We are migrating the content of this website during the first semester of 2014 into the new EUR-Lex web-portal. We apologise if some content is out of date before the migration. We will publish all updates and corrections in the new version of the portal.

Do you have any questions? Contact us.


Mouvements transfrontières des organismes génétiquement modifiés

L'Union européenne met en œuvre des dispositions du protocole de Cartagena sur la prévention de risques biotechnologiques.
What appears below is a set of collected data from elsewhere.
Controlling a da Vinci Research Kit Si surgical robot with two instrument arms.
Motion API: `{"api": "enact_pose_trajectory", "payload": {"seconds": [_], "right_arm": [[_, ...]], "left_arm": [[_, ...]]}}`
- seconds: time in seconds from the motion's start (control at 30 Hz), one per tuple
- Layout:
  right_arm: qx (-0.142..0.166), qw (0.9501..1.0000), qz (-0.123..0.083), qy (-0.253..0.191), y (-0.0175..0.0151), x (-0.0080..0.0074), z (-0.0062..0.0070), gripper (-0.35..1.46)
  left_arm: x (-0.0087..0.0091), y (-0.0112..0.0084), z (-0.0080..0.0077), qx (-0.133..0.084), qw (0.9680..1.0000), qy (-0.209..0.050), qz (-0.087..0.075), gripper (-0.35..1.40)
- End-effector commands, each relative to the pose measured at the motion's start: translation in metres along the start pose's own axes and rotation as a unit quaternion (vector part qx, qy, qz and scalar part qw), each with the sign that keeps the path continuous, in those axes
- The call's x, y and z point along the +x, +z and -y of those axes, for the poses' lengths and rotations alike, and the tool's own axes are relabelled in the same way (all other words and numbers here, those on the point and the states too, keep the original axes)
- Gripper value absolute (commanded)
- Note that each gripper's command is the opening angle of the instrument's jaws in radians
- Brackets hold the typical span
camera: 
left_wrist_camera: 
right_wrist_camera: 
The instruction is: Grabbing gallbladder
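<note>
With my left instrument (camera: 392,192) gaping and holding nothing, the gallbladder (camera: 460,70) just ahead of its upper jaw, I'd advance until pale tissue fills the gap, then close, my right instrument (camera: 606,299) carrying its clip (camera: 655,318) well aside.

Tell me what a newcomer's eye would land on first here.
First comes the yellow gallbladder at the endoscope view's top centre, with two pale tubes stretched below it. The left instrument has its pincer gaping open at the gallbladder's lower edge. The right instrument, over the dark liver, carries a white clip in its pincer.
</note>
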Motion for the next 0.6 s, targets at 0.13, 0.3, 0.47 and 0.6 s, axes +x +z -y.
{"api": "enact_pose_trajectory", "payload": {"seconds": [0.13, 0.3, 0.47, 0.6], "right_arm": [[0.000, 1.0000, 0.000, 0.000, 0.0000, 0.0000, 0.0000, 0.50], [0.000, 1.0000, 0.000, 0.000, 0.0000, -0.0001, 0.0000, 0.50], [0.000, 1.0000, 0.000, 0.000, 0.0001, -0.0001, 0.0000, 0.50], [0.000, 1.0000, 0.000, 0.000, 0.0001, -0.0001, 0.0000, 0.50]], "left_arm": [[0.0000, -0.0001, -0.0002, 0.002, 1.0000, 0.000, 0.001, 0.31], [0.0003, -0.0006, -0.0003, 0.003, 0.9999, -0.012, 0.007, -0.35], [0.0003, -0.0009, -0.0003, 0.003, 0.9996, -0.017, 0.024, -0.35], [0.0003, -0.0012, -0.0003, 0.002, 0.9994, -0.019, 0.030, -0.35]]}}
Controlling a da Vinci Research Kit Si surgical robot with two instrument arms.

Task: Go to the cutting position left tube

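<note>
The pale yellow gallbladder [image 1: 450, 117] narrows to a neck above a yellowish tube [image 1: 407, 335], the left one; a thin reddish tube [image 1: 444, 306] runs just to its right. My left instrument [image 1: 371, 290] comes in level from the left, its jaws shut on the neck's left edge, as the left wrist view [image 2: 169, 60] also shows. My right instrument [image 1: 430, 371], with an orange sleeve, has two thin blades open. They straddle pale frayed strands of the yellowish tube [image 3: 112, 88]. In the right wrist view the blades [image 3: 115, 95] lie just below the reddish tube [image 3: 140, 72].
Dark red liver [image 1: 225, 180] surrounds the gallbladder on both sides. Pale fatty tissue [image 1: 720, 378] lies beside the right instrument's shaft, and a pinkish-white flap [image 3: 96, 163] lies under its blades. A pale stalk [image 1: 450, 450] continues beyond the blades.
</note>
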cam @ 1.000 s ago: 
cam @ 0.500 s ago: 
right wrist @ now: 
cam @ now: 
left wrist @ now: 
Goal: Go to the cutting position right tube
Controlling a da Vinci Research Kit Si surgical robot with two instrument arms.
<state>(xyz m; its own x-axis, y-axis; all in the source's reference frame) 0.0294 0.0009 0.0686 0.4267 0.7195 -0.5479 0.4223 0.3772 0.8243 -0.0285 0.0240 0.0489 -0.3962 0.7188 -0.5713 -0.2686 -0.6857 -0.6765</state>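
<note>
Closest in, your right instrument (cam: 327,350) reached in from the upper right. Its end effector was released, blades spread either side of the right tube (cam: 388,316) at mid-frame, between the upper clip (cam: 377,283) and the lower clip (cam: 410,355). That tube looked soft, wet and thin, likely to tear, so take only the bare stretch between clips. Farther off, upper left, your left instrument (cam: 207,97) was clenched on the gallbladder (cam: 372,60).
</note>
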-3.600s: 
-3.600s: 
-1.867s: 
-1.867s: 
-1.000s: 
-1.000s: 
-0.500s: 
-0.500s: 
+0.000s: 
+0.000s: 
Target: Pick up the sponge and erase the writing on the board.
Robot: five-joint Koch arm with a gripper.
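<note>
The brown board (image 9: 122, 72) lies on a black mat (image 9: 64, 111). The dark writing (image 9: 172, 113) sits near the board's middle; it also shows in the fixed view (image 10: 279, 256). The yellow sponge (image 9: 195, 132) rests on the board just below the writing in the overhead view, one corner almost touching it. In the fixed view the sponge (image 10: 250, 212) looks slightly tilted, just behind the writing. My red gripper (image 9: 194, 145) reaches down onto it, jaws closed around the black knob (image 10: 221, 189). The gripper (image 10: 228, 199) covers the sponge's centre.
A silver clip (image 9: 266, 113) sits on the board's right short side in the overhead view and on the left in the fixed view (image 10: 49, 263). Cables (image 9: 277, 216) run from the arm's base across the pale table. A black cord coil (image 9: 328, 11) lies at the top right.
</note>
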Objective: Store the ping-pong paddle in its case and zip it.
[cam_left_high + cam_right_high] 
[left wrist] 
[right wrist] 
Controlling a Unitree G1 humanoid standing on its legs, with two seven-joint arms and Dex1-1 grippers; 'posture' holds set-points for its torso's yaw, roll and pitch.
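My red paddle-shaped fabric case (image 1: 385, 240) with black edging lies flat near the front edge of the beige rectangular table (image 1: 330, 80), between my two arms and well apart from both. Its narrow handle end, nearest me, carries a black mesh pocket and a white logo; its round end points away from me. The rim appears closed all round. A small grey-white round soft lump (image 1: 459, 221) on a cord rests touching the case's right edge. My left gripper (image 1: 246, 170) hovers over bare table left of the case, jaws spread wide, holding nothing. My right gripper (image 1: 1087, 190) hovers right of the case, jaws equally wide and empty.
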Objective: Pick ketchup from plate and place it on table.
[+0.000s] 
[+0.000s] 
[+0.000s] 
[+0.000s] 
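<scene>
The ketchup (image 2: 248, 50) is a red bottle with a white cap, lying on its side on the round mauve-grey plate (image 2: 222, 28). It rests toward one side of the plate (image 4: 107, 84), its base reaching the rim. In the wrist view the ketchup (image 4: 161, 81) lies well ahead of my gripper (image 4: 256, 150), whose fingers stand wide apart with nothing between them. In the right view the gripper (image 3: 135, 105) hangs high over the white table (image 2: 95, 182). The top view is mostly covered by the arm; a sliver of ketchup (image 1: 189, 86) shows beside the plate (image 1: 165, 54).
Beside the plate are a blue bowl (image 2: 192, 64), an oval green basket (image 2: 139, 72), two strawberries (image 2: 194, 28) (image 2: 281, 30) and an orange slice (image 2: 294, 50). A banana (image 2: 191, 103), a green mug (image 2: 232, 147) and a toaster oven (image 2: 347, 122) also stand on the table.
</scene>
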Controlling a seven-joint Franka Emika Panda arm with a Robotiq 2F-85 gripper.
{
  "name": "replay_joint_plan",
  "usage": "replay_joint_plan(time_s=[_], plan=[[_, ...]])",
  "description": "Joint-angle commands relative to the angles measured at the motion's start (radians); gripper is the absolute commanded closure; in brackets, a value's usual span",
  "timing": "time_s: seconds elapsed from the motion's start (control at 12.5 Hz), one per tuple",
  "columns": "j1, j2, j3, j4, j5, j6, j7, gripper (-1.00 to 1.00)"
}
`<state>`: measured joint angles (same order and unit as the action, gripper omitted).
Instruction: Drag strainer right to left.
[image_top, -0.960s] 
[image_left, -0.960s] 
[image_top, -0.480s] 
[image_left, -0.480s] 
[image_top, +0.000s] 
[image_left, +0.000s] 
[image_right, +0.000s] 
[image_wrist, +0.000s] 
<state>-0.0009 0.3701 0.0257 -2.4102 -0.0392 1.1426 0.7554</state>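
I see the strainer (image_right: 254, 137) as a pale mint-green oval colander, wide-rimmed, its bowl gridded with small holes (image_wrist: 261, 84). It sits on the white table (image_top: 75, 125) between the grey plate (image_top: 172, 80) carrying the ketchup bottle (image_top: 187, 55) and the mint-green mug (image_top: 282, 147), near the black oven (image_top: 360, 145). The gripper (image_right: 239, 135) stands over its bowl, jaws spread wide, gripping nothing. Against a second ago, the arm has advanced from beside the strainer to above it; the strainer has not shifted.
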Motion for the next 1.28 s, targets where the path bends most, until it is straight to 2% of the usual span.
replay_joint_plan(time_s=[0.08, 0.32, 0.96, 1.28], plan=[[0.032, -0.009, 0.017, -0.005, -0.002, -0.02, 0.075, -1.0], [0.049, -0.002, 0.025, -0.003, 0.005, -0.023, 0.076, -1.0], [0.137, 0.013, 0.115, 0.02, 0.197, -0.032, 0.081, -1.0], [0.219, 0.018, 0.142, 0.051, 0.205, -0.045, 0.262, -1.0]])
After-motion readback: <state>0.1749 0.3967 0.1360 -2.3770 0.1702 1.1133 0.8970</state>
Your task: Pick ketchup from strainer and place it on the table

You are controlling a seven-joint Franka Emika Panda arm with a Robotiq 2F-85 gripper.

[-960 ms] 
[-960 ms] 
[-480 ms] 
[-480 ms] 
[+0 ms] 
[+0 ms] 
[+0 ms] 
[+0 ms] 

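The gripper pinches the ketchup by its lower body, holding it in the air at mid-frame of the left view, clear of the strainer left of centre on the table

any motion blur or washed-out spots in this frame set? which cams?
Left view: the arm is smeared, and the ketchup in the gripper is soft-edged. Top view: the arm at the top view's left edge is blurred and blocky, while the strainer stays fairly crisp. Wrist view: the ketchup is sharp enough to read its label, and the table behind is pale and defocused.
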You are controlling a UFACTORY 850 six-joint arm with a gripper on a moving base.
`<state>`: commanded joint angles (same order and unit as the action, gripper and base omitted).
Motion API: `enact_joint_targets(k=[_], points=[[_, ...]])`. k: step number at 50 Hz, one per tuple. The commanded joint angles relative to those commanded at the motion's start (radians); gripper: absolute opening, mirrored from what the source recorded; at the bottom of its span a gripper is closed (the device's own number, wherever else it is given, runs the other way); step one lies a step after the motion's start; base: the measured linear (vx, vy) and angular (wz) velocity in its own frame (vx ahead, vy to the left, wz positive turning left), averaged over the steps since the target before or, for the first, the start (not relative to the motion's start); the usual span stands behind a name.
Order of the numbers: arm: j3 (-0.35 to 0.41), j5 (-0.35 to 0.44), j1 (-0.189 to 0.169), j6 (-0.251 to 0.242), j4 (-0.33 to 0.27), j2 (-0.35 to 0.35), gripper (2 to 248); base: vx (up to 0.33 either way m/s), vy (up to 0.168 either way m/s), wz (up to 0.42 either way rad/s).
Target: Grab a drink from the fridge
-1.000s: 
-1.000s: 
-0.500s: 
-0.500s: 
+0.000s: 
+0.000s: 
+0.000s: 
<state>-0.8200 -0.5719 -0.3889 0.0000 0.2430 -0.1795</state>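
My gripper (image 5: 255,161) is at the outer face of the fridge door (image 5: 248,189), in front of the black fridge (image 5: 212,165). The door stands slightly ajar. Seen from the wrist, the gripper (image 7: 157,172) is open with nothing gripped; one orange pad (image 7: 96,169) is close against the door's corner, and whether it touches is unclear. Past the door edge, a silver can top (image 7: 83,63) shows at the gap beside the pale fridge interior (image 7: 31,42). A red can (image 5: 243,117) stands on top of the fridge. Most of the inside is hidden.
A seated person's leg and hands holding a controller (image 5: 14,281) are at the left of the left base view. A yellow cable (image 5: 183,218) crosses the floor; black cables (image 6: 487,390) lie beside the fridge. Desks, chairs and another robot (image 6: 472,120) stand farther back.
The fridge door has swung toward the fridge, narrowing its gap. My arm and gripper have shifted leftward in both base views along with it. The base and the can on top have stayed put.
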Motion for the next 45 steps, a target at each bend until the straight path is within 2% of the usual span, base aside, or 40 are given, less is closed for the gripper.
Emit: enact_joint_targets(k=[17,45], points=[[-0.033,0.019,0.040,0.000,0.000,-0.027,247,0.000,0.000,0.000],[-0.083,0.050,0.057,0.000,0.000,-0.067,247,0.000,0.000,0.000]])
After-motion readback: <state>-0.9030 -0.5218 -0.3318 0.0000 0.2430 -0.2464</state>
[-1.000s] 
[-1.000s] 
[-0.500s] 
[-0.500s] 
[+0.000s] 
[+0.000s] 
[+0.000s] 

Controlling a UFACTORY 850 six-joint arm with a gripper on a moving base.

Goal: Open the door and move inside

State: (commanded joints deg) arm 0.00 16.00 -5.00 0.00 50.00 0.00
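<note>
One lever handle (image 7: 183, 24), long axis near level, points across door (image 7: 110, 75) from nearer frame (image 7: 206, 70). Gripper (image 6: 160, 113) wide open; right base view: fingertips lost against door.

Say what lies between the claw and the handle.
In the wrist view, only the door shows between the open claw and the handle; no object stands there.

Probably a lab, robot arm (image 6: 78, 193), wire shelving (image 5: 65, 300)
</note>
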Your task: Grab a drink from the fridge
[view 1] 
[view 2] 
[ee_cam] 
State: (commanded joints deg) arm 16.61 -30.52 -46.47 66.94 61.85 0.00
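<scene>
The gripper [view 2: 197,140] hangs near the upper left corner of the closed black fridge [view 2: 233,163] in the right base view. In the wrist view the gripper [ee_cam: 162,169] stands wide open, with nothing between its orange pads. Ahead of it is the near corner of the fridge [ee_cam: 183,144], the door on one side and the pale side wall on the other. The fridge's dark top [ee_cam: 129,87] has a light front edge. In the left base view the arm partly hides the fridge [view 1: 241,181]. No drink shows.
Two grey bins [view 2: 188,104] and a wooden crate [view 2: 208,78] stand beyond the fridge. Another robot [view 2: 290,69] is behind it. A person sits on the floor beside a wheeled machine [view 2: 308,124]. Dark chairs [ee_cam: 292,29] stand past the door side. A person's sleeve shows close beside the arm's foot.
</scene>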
Ce protocole vise à assurer un degré adéquat de protection pour le transfert, la manipulation et l'utilisation des organismes génétiquement modifiés (OGM) qui peuvent avoir des effets négatifs sur l'environnement et sur la santé humaine, en mettant plus précisément l'accent sur les mouvements transfrontières (mouvements d'OGM entre deux États à l'exclusion des mouvements intentionnels entre les parties au protocole de Cartagena au sein de la Communauté européenne).

ACTE

Règlement (CE) n° 1946/2003 du 15 juillet 2003, du Parlement européen et du Conseil relatif aux mouvements transfrontières des organismes génétiquement modifiés.

SYNTHÈSE

Le présent règlement vise à établir un système commun de notifications et d'échange d'informations relatif aux mouvements transfrontières d'OGM vers des pays tiers. Le but ultime est d'assurer que les mouvements qui peuvent avoir des effets négatifs sur l'utilisation durable de la diversité biologique et sur la santé humaine se fassent d'une manière respectueuse par rapport à l'environnement et à la santé humaine.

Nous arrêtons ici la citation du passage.